* [INSTRUCTIONS FOR THE TASK]
What is needed is an exact repetition of the lines from the first one in the data through the line with "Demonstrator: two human", with no pictures.

* [INFORMATION PROVIDED]

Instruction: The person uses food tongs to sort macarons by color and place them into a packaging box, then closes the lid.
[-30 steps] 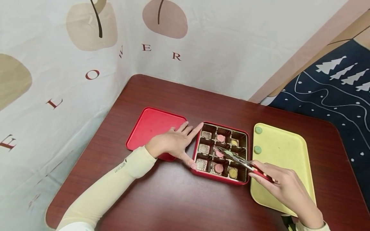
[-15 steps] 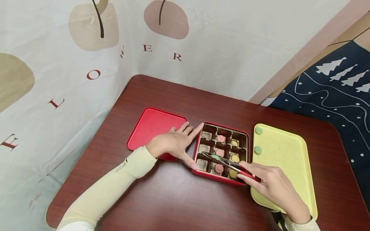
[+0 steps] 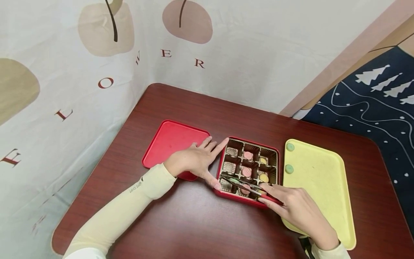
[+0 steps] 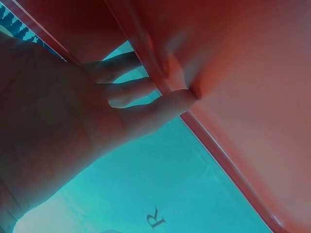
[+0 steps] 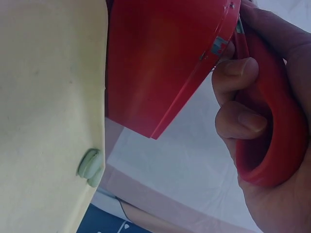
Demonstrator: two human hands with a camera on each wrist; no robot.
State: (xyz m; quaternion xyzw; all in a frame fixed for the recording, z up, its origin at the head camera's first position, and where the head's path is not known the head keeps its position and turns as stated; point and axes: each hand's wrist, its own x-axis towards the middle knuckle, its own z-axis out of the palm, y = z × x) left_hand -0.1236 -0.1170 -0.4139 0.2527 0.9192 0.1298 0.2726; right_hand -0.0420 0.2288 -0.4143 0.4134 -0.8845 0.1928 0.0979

* [EXPECTED OUTPUT]
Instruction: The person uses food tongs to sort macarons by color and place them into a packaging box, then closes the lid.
[-30 steps] 
[-15 steps] 
[+0 steps] 
[+0 steps] 
[+0 steps] 
Demonstrator: two human hands with a camera on each wrist; no robot.

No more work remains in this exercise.